# EXERCISE INPUT
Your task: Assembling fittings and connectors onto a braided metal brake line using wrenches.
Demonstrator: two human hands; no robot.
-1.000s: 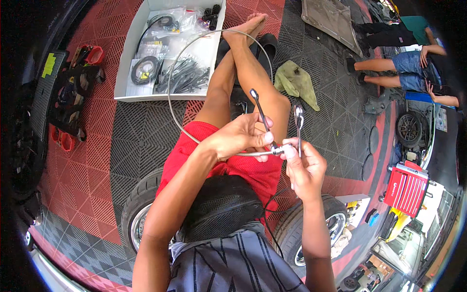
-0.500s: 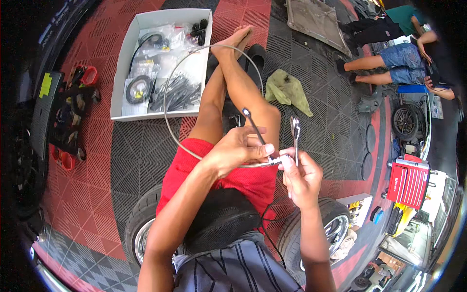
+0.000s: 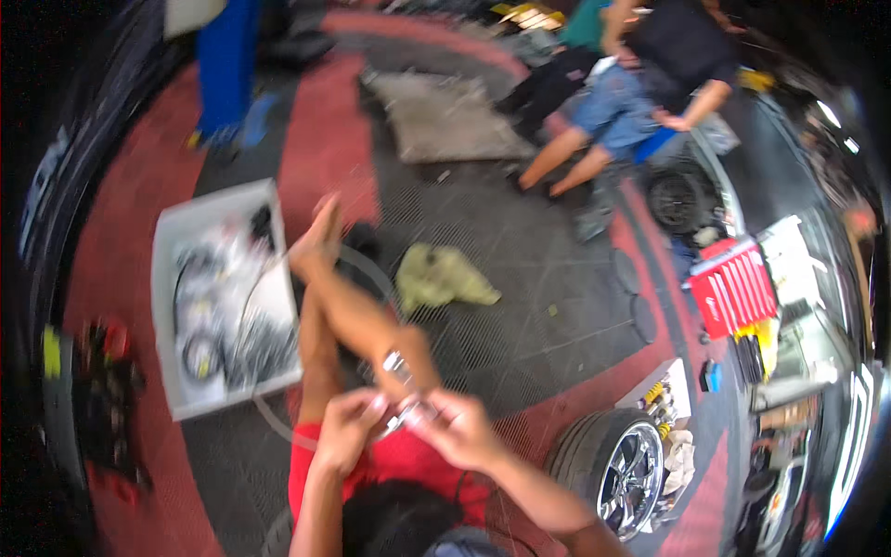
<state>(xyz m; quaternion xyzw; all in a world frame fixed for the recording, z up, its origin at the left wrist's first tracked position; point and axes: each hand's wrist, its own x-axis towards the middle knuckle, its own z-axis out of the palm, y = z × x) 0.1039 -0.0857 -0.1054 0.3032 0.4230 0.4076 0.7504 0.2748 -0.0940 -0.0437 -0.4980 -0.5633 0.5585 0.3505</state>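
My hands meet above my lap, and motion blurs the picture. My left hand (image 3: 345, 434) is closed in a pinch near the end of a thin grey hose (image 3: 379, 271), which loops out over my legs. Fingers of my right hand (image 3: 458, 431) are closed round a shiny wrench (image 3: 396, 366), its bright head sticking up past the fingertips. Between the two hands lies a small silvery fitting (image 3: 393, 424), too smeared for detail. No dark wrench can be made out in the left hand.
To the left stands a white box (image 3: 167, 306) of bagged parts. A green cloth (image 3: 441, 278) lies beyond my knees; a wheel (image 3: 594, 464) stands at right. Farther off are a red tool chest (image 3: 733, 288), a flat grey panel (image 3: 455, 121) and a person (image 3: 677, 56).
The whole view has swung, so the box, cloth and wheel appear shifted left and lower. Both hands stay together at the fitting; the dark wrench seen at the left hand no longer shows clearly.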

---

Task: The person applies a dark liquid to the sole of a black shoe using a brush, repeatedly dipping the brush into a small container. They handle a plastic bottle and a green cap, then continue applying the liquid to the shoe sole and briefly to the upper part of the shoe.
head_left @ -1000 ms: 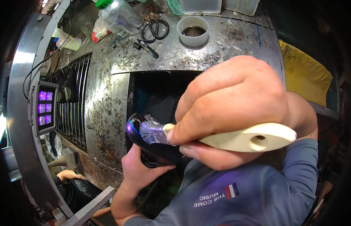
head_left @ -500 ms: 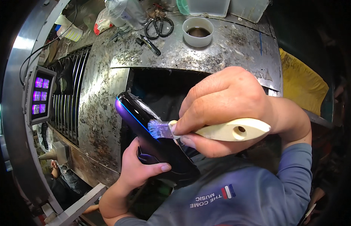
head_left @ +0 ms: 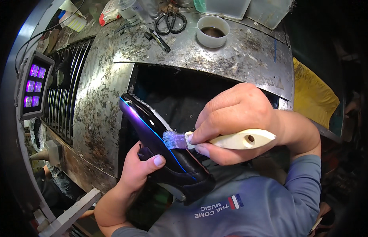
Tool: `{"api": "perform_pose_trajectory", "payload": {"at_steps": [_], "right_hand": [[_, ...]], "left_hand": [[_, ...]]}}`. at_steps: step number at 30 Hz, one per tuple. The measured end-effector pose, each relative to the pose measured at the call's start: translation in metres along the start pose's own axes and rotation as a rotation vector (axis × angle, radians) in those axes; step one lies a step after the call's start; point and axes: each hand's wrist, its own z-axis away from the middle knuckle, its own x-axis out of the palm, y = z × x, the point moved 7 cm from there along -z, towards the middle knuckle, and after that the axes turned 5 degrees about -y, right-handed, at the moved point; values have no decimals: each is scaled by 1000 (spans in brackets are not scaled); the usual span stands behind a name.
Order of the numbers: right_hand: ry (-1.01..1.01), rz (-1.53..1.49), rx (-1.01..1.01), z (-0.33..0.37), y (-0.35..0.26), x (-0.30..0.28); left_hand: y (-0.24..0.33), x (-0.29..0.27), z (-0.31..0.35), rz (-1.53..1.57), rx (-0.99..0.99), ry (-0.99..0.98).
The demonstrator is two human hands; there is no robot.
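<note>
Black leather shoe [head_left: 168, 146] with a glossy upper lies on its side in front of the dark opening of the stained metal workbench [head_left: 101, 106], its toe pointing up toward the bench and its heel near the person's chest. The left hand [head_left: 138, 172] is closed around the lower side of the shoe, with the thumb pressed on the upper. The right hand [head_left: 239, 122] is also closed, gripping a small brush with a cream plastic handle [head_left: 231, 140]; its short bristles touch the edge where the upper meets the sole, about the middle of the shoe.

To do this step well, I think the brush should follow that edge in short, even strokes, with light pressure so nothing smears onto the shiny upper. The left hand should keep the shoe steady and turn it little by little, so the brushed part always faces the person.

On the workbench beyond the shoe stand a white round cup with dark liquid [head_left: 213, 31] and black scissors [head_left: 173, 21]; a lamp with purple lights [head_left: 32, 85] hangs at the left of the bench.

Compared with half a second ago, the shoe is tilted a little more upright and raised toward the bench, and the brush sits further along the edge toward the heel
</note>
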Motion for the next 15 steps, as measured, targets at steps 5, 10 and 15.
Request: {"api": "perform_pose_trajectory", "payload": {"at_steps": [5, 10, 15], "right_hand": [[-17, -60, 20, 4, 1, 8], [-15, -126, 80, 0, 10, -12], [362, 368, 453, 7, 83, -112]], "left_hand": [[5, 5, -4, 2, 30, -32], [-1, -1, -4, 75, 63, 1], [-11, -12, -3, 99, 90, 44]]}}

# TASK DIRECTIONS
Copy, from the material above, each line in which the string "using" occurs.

# OUTPUT FOR THIS TASK
Your task: Assembling fittings and connectors onto a braided metal brake line using wrenches.
Task: The person applies a dark liquid to the sole of a black shoe using a brush, repeatedly dipping the brush into a small container. They handle a plastic bottle and a green cap, then continue applying the liquid to the shoe sole and briefly to the upper part of the shoe.

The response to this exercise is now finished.